Typically, the USPTO sends a notice of abandonment to applicants to inform them of the situation. If the applicant claims that they never received the notice, it indicates an unintentional delay. However, the timing of the notice is crucial as it determines the promptness required in filing a petition to revive the abandoned patent application. 

Nonetheless, it is important to note that intentionally abandoned applications cannot be revived. Therefore, if someone wishes to revive their patent application, they must ensure they have a valid explanation for the delay based on truthful and legitimate circumstances.

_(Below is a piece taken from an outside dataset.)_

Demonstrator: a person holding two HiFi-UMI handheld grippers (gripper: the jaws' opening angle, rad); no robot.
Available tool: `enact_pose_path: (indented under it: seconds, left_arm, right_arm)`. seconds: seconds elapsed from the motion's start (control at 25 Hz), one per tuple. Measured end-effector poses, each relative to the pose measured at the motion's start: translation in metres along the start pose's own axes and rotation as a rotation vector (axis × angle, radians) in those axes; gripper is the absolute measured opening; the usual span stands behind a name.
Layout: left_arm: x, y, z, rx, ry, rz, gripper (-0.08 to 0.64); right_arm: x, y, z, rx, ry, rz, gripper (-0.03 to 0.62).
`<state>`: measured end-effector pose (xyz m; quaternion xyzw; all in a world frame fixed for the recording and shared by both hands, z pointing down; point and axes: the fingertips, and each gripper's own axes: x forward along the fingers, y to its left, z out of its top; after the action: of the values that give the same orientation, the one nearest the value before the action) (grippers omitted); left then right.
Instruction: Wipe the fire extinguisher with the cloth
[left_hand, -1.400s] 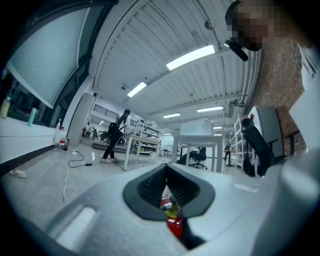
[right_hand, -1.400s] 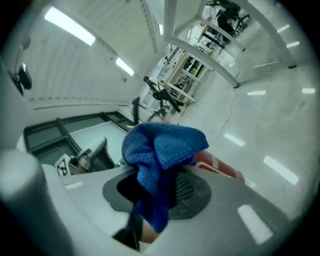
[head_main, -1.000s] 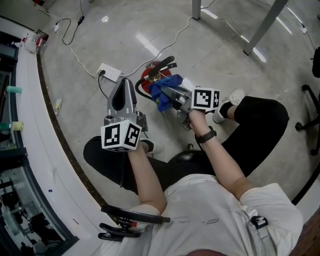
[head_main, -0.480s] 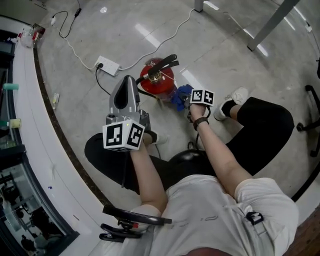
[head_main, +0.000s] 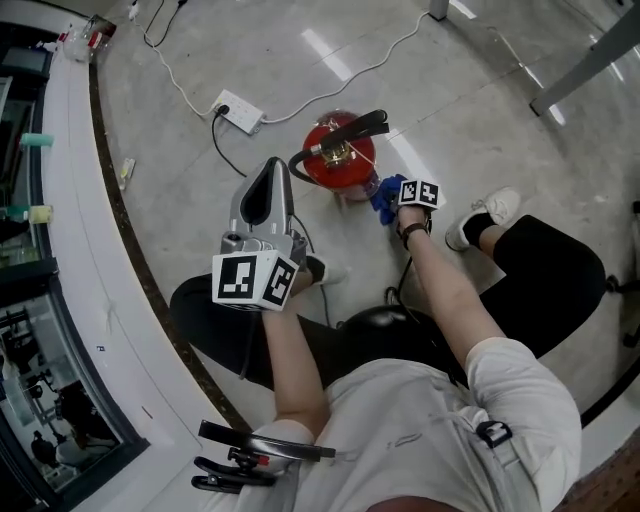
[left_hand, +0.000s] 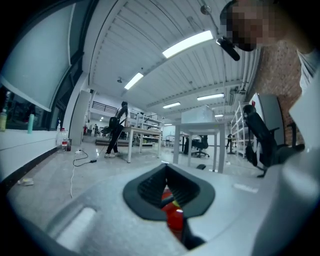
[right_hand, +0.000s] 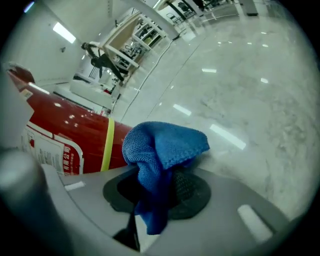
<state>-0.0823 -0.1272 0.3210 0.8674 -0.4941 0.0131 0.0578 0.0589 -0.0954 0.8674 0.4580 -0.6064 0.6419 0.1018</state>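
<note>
Cloth (right_hand: 165, 142), one, pinched by my right gripper (right_hand: 155, 190) beside one fire extinguisher (right_hand: 70, 130), its label (right_hand: 47, 150) shown only in the right gripper view; left gripper (head_main: 276, 168) closed, empty.

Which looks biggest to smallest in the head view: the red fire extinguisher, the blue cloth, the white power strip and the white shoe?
Largest: fire extinguisher.
Next: white shoe and power strip. They look about alike, so I won't rank them.
Smallest: blue cloth, though part of it is hidden.

Head view steeply down onto the floor (head_main: 470, 90), left gripper view low and level across the hall, right gripper view close beside the fire extinguisher (right_hand: 70, 132), which all three share.
</note>
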Motion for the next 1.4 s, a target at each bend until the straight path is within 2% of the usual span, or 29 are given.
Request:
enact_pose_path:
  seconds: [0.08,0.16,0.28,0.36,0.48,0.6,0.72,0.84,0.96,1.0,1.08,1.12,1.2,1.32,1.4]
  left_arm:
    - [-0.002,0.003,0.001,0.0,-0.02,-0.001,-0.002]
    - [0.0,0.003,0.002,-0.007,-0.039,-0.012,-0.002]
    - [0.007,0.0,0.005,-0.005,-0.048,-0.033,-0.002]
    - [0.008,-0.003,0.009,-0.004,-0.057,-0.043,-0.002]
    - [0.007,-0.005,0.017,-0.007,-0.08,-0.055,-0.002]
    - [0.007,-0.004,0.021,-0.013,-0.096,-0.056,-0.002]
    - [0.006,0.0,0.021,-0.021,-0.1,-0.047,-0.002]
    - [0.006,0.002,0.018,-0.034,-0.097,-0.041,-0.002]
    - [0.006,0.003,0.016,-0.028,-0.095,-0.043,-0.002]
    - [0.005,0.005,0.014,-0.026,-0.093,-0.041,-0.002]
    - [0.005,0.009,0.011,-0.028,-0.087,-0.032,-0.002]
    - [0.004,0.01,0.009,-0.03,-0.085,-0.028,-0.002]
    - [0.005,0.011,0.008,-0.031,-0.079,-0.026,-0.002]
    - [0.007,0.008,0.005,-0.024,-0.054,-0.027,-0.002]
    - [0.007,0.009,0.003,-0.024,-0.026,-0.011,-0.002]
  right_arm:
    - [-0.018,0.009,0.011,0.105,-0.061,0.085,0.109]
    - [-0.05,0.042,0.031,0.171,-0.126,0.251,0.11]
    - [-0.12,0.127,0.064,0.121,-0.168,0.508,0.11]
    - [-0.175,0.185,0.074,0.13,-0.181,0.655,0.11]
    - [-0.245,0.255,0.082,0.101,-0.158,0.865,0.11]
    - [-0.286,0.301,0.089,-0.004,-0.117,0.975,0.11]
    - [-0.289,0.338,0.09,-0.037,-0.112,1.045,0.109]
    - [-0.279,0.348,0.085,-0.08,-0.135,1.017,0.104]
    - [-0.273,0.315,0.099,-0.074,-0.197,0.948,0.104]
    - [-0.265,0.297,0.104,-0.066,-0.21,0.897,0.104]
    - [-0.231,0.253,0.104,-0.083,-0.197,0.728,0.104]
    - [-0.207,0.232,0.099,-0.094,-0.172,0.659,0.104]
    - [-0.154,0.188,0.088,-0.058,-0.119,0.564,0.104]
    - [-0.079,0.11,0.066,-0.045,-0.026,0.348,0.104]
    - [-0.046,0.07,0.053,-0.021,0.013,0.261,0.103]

Applicants can revive their patent application by submitting an electronic petition to the USPTO. This involves paying a petition fee and responding to the most recent office action. Alongside the petition and fee, the applicant must include the declaration stating that the delay in responding to the USPTO’s office action was unintentional. If the USPTO finds the reason for the delay satisfactory, the applicant’s patent application will be revived.

Conclusion

Patents are essential for inventors as they secure their rights and allow them to reap the rewards of their creativity and innovation. However, the importance of patents may differ for each inventor as some may choose to abandon theirs — intentionally or not. For those who want to revive their abandoned patent applications, the process can be challenging and requires meeting specific conditions set by the United States Patent and Trademark Office (USPTO). Nonetheless, it is possible to regain the patent and enjoy its benefits again. Moreover, the decision to abandon a patent is not always straightforward and may depend on various factors, such as the cost of maintenance, the competitiveness of the market, or changes in the inventor’s business strategy.

Nevertheless, inventors should carefully consider the potential benefits and drawbacks of obtaining and maintaining a patent to make informed decisions. In the end, the patent system aims to encourage innovation and protect inventors’ rights. It also requires a balance between the inventor’s interests and the public’s access to knowledge and technology.